Before resuming its flights, the low-cost Malaysian airline Air Asia does everything to reassure its passengers. The company hired a stylist to design new cabin crew uniforms designed to block the new coronavirus.Finished, tailored suits and fitted jackets. Of the prominent uniforms that hostesses and stewards wore before the Covid-19 pandemic, only the red characteristic of Air Asia remains. The focus will be on safety, visors, masks, and gloves. This was the instruction transmitted by the low-cost airline which crisscrosses the Asian sky to the stylist of Filipino origin based in Los Angeles Puey Quiñones.Designed in a “breathable but robust material”, these uniforms with long sleeves, a visor, a medical mask, and a hood received the green light from the Philippine health authorities. The planes will also be fitted with “filters similar to those used in hospitals” and will be disinfected after each flight.After having grounded its aircraft for weeks, the company hopes to regain its activity level before the pandemic as soon as possible.

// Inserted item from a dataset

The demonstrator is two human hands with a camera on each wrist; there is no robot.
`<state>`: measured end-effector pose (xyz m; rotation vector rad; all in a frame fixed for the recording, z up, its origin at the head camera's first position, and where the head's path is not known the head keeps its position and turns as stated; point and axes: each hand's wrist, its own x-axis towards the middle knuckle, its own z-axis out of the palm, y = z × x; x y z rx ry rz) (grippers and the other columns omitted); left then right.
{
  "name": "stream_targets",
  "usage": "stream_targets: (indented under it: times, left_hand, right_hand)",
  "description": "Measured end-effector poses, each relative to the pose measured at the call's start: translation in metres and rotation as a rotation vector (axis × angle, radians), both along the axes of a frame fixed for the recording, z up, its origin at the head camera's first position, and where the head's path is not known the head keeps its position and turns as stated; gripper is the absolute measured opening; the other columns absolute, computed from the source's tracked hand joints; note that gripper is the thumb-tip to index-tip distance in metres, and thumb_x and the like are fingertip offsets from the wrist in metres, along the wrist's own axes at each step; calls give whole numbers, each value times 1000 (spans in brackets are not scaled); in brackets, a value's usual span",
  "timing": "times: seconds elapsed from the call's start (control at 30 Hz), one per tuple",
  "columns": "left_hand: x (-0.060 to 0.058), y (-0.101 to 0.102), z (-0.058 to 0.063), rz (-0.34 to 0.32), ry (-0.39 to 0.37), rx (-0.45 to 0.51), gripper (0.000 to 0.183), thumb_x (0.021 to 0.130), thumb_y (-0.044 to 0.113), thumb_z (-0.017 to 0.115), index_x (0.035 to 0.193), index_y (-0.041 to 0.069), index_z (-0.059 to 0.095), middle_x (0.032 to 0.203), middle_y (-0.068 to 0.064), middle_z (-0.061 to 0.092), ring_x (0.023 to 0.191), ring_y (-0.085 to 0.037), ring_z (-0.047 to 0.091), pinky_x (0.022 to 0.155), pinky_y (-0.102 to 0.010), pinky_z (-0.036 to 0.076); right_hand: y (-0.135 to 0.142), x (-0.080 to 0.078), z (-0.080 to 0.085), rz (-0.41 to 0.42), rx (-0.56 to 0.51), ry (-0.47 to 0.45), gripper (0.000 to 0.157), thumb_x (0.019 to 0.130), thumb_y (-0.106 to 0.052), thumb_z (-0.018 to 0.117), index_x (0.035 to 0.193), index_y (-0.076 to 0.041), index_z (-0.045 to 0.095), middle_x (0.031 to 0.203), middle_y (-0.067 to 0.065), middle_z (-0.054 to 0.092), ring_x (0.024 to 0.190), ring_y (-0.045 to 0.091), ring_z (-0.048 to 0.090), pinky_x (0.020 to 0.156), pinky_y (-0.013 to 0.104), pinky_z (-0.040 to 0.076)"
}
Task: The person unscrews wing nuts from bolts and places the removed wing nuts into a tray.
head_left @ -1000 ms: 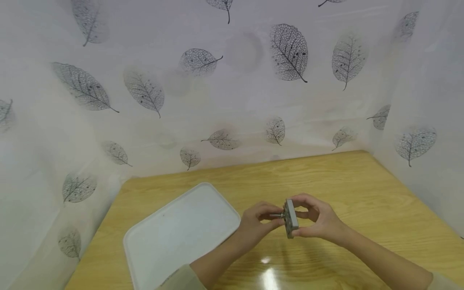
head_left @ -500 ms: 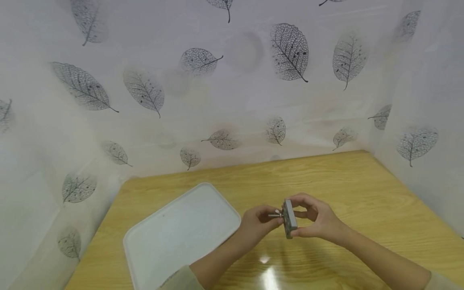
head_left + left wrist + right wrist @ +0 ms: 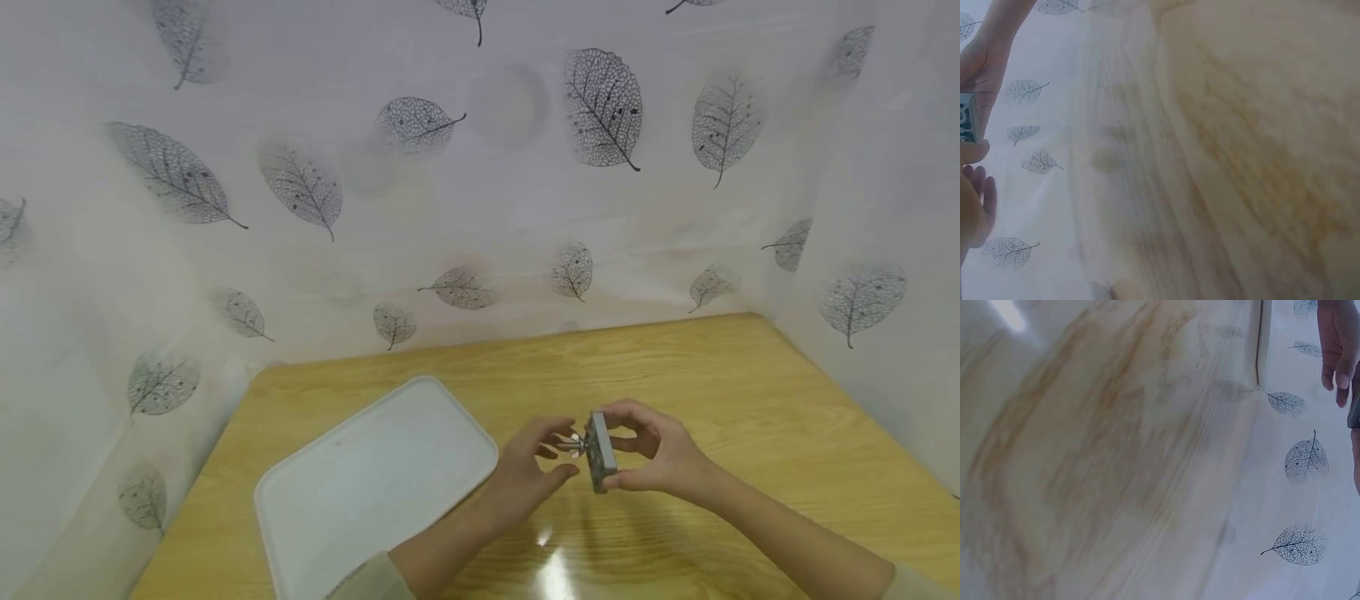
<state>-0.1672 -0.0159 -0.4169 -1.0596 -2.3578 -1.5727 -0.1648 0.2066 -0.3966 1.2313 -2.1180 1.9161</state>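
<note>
A grey rectangular metal block [image 3: 604,452] is held up above the table by my right hand [image 3: 663,454], thumb on its lower edge and fingers at its upper edge. From the block's left face sticks a threaded bolt carrying a silver wing nut [image 3: 576,445]. My left hand [image 3: 528,462] is around the wing nut, its thumb and fingers spread apart and not gripping it. The left wrist view catches only part of the block [image 3: 967,119], its face recessed. At the right edge of the right wrist view, a sliver of the block [image 3: 1355,414] shows near my left hand [image 3: 1340,344].
A white rounded tray [image 3: 375,492] lies on the left of the wood-grain table [image 3: 712,375], under my left forearm. Pale sheeting [image 3: 480,200] printed with leaves stands behind and along both sides of the table.
My left thumb and fingers have come apart from the wing nut, which now shows between them. Half a second ago they were closed on it. The right hand and block have barely moved.
</note>
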Motion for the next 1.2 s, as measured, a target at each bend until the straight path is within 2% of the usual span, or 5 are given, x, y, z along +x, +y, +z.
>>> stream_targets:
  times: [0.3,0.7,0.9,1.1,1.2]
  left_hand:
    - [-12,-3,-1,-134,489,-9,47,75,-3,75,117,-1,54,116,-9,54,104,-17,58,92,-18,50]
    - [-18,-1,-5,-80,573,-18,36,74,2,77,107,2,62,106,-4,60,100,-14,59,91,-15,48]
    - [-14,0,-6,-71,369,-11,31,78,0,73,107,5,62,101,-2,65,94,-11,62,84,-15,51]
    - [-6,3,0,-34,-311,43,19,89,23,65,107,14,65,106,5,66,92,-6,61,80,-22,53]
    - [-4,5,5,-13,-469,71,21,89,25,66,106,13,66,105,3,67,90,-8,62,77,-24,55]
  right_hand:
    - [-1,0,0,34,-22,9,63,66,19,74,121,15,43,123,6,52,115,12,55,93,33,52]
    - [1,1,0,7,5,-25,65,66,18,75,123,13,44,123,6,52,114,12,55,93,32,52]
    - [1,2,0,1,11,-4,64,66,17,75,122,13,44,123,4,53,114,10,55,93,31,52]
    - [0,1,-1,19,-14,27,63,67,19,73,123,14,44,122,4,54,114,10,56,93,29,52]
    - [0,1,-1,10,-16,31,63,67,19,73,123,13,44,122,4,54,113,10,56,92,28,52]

What about aircraft seat configuration?

While much of the aviation industry is on hold due to COVID-19, some companies are demonstrating ingenuity by adapting aircraft interior structure. They getting creative and using this downtime to reorganize their products and services to fit the situation. The Italian manufacturer Aviointeriors has designed two new aircraft seats which could well be the perfect solution to get safe at 30,000 feet while scrupulously respecting the physical distancing onboard. One of the two seating concepts includes a glass partition that separates passengers' seats from that of his/her neighbors while protecting the face. Its main selling point is that it is a reasonably cost-effective way to add an extra layer of protection among passengers close to each other. The second seat concept has a name, Janus, and it is much larger than any aircraft seat on the market today. The center seat has been reversed so that the aisle seat and the window seat are facing forward, while the occupant of the center seat is turned back. But, despite the somewhat strange aspect of the thing, the company writes in a publication, that the Janus seat "in fact allows the three passengers to be separated with a shield made of transparent material which isolates them from each other, creating barrier protection for everyone. As a passenger, when boarding, you will have to imagine the usual smiles of cabin crew, who will most likely wear masks. You can choose to smile back, but you will probably wear one as well, as more and more countries recommend or require their use. In the meantime, you should feel reassured knowing that most major airlines will have strengthened their cleaning and sanitation procedures, by properly disinfecting your table, seat, and seat belt.